Exercise details: Please output, without any change, the lines of the material below from the very first through the one with "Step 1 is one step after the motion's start".

Data shown:
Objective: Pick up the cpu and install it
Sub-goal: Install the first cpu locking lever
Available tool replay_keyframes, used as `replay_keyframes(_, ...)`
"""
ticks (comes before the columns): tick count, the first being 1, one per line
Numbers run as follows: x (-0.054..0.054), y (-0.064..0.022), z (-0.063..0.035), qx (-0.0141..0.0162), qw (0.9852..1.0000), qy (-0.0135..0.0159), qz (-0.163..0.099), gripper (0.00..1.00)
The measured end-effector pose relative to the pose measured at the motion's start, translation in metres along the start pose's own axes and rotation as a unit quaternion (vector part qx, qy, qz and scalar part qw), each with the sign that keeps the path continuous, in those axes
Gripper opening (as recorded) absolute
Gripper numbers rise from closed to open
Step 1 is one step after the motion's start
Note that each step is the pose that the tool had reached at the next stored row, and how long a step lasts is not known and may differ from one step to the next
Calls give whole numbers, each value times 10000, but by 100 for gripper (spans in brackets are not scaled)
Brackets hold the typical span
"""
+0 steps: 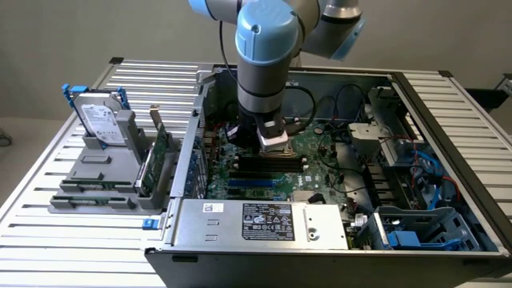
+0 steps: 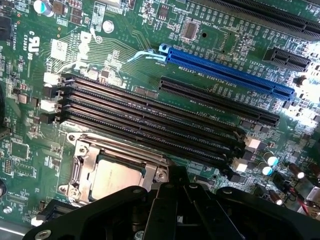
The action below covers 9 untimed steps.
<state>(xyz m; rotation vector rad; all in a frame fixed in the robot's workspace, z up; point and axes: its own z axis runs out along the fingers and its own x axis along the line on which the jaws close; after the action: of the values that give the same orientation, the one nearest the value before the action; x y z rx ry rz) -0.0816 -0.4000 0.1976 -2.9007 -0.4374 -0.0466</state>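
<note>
One cpu (image 2: 114,178) sits in the socket (image 2: 80,165) under the narrow-closed gripper (image 2: 172,210), which holds nothing; judged best to keep it square and press lightly, avoiding the memory slots (image 2: 150,122)

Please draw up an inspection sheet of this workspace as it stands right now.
Surface: slatted metal table carrying an open computer case.
Job's things: cpu lying in the metal-framed socket on the motherboard.
Clutter: hard drive upright in a grey holder, at the exterior view's left.
Grippers: gripper shut, low over the socket; whether it touches the cpu cannot be told.
Cables: black cables looped inside the case; blue ones at the exterior view's right.
Surroundings: plain wall behind.
</note>
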Motion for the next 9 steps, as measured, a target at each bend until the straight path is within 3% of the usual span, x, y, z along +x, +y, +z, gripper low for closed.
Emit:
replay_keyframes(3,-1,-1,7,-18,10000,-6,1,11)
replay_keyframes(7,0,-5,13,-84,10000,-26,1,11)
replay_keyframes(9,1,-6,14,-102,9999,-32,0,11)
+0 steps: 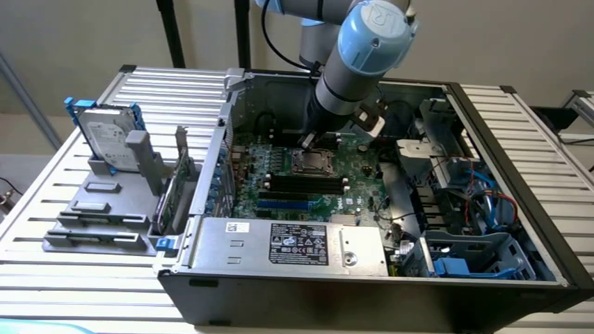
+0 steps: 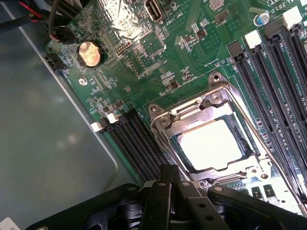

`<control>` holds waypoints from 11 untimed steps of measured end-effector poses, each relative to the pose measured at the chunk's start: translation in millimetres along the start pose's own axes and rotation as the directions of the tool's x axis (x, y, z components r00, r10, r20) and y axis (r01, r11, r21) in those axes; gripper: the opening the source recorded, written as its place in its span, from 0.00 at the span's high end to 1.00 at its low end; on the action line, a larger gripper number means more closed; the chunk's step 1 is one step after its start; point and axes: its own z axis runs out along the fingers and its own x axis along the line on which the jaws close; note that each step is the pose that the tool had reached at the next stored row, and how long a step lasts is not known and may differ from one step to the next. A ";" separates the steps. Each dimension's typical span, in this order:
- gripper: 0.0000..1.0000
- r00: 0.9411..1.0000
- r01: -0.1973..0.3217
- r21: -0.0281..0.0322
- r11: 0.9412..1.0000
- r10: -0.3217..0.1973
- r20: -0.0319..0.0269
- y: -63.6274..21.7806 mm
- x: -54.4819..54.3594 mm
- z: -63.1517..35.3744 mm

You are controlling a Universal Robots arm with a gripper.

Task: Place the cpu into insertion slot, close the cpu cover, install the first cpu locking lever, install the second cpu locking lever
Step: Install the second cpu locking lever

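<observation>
Memory slots (image 2: 139, 143) flanking covered cpu (image 2: 208, 143)

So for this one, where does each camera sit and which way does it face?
Exterior view: off the arm, raised, looking down into the open computer case; shows the arm reaching to the socket.
Wrist view: on the wrist, looking close at the green board; the gripper, jaws shut, at the socket's edge.
Shared: the socket, cover down, cpu showing through its window.

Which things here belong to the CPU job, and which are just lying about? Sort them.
Job:
cpu, seated in the insertion slot
cpu cover, down over it
claw, shut beside the socket

Lying about:
hard drive
power supply box
coin battery
memory slots
</observation>
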 end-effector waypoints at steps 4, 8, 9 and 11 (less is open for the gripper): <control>0.89 1.000 0.000 0.000 1.000 0.000 0.000 0.1 -0.4 -0.7; 0.89 1.000 -0.002 0.004 1.000 0.002 0.002 1.3 -4.3 -9.1; 0.89 1.000 -0.002 0.004 1.000 0.002 0.003 1.5 -5.4 -12.3; 0.89 1.000 -0.002 0.005 1.000 0.002 0.003 2.5 -8.5 -18.6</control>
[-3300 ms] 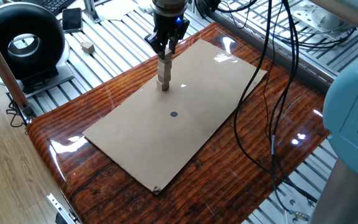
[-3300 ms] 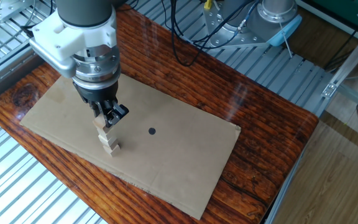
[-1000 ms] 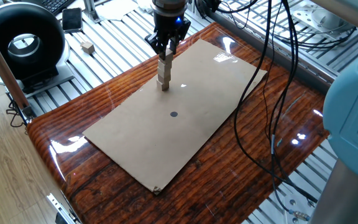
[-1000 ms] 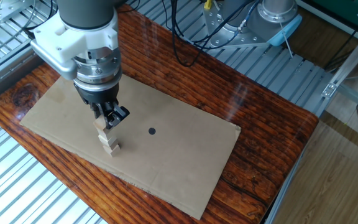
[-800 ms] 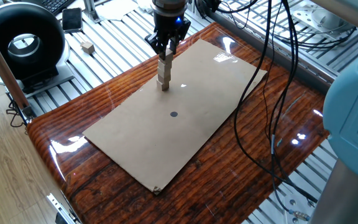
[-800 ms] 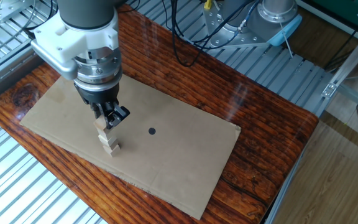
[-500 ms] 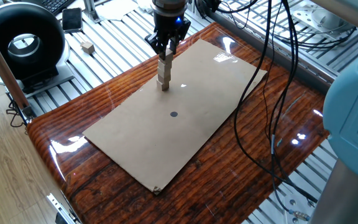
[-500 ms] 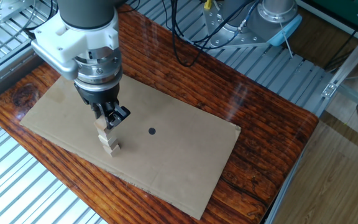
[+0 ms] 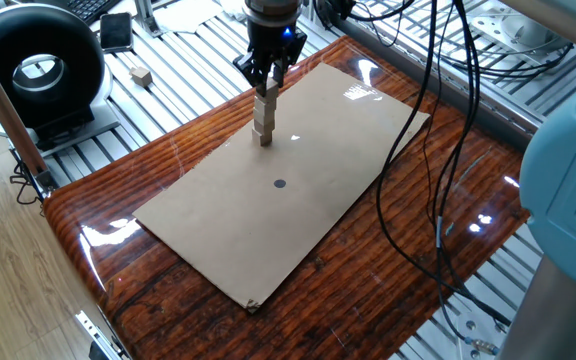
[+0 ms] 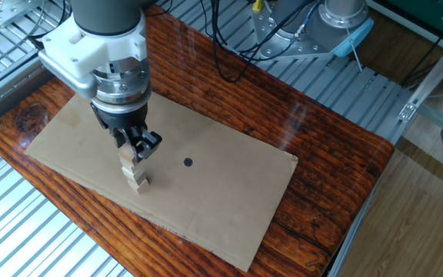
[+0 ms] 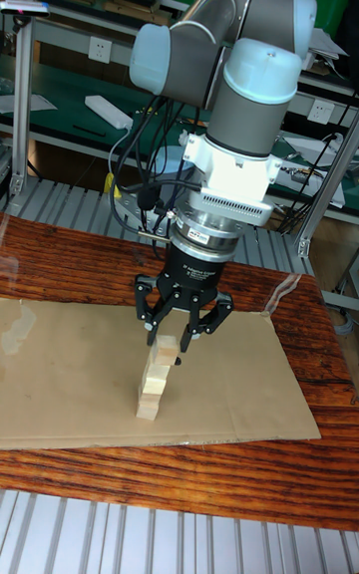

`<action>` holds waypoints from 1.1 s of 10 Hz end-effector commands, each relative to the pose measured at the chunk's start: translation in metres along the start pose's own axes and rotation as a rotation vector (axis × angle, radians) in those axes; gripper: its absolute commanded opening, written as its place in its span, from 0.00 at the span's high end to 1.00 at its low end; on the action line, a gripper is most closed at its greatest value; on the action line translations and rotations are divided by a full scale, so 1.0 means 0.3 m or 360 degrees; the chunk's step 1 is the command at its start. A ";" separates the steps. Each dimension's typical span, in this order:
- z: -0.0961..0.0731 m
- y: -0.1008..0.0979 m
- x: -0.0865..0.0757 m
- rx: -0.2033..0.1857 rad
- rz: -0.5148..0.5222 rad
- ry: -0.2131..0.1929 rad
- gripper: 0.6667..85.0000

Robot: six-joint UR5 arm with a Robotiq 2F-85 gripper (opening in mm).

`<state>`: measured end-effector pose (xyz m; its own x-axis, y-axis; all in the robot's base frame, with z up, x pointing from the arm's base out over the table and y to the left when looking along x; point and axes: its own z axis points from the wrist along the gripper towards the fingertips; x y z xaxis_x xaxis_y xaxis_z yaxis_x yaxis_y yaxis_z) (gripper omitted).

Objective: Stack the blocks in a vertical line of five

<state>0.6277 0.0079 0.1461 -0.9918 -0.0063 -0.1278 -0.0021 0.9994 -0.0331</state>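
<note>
Since half a second ago almost nothing moved; only my gripper (image 11: 170, 335) fingers look slightly more spread. It seems opened around the top of the blocks (image 11: 155, 375), stacked on the cardboard (image 10: 221, 200). I should lift straight up, slowly. The block count is probably four, hard to tell.

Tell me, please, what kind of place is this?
Most likely a robotics lab or workshop. A UR5 arm with its gripper works over a stack of blocks on cardboard covering a glossy wooden table. Aluminium framing and loose black cables surround it.
</note>
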 end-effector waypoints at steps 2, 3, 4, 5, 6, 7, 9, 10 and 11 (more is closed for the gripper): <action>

Output of the task:
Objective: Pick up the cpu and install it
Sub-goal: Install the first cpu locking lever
Available tool replay_keyframes, used as `replay_keyframes(_, ...)`
"""
ticks (comes before the columns): tick count, the first being 1, one per line
Numbers run as follows: x (-0.054..0.054), y (-0.064..0.022), z (-0.063..0.035), qx (-0.0141..0.0162), qw (0.9852..1.0000), qy (-0.0135..0.0159), qz (-0.163..0.099), gripper (0.00..1.00)
The measured end-effector pose relative to the pose measured at the motion's start, translation in metres along the start pose's own axes and rotation as a unit quaternion (vector part qx, qy, qz and scalar part qw), each with the sign that keeps the path continuous, in those axes
Gripper opening (as recorded) absolute
Gripper numbers rise from closed to open
Step 1 is one step after the motion's start

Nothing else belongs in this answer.